How about a simple command that should work?

% set a 1

What does that do?

arekm added on 2007-10-25 03:15:41:
Logged In: YES 
user_id=139606
Originator: NO

Got a suspect. 
26826 open("/proc/self/maps", O_RDONLY) = -1 ENOENT (No such file or directory)
and /proc is not mounted here and I guess glibc internally uses this file for pthread* stuff.

arekm added on 2007-10-25 03:09:09:
Logged In: YES 
user_id=139606
Originator: NO

#define TCL_DEBUG_STACK_CHECK 1
and
[builder2@kratista unix]$ ./tclsh
skipping stack check with failure
application-specific initialization failed: too many nested evaluations (infinite loop?)
%  

It enters this codepath which returns -1 and all colapses.

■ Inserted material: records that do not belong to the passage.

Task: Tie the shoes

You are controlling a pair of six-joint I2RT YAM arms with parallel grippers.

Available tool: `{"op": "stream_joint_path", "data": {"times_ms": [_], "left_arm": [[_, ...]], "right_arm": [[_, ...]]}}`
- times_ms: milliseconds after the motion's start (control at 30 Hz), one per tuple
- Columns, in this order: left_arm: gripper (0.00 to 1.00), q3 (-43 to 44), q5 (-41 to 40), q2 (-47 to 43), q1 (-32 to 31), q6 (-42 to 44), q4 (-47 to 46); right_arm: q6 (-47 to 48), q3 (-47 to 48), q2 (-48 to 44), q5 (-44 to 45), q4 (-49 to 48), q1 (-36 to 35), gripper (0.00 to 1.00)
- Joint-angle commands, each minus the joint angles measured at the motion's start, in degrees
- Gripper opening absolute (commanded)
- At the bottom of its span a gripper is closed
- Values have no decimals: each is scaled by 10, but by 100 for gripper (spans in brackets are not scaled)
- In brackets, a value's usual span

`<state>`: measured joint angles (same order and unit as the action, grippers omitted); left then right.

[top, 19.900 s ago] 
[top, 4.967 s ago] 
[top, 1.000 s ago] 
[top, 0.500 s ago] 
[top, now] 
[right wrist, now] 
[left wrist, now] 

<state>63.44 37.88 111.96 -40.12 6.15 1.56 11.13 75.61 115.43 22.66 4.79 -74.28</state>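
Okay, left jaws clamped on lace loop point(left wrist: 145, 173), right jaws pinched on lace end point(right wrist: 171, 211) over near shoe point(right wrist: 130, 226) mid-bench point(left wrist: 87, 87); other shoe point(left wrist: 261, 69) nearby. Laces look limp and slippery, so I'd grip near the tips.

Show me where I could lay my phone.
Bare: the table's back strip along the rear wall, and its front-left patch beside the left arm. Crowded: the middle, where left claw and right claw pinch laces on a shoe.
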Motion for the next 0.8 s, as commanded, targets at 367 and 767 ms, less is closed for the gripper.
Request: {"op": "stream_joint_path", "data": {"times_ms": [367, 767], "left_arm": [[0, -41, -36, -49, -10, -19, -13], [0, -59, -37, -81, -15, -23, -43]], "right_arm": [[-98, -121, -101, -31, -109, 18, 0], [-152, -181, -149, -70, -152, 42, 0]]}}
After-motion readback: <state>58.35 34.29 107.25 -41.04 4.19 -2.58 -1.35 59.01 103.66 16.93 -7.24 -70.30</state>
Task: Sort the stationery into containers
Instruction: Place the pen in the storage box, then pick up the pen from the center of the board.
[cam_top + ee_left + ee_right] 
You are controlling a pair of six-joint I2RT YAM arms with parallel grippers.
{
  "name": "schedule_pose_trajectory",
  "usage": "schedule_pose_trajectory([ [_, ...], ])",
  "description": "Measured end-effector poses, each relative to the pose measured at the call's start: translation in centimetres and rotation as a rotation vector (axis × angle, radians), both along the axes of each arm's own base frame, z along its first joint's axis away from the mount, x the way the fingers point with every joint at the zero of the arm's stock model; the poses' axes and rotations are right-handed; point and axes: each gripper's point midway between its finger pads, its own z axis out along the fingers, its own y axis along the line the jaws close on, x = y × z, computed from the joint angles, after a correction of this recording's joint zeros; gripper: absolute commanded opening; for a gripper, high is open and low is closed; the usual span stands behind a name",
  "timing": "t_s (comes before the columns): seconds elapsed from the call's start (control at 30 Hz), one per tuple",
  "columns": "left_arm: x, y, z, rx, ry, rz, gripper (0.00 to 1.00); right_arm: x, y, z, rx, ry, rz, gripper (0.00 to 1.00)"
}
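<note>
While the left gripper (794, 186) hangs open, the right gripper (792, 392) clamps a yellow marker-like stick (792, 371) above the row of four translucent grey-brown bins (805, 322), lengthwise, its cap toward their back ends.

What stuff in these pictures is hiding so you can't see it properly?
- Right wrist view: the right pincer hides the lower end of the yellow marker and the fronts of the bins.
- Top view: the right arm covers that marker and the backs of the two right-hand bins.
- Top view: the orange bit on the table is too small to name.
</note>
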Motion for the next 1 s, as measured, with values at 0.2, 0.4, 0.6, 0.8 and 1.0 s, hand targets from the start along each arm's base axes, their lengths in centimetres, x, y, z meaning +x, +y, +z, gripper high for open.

       if (TclpPthreadGetAttrs(pthread_self(), &threadAttr) != 0) {
        pthread_attr_destroy(&threadAttr);
        return -1;
    }

TclpPthreadGetAttrs is pthread_getattr_np here

arekm added on 2007-10-25 02:59:56:
Logged In: YES 
user_id=139606
Originator: NO

[builder2@kratista unix]$ export LD_LIBRARY_PATH=.
[builder2@kratista unix]$ ./tclsh
application-specific initialization failed: too many nested evaluations (infinite loop?)
% blahblah
too many nested evaluations (infinite loop?)
%
too many nested evaluations (infinite loop?)
%    

Compiler is the same on all 5 machines (x86_64, i686, i486, athlon, ppc) and the problem is visible
only one i486. gcc version 4.2.2 20071010 (release)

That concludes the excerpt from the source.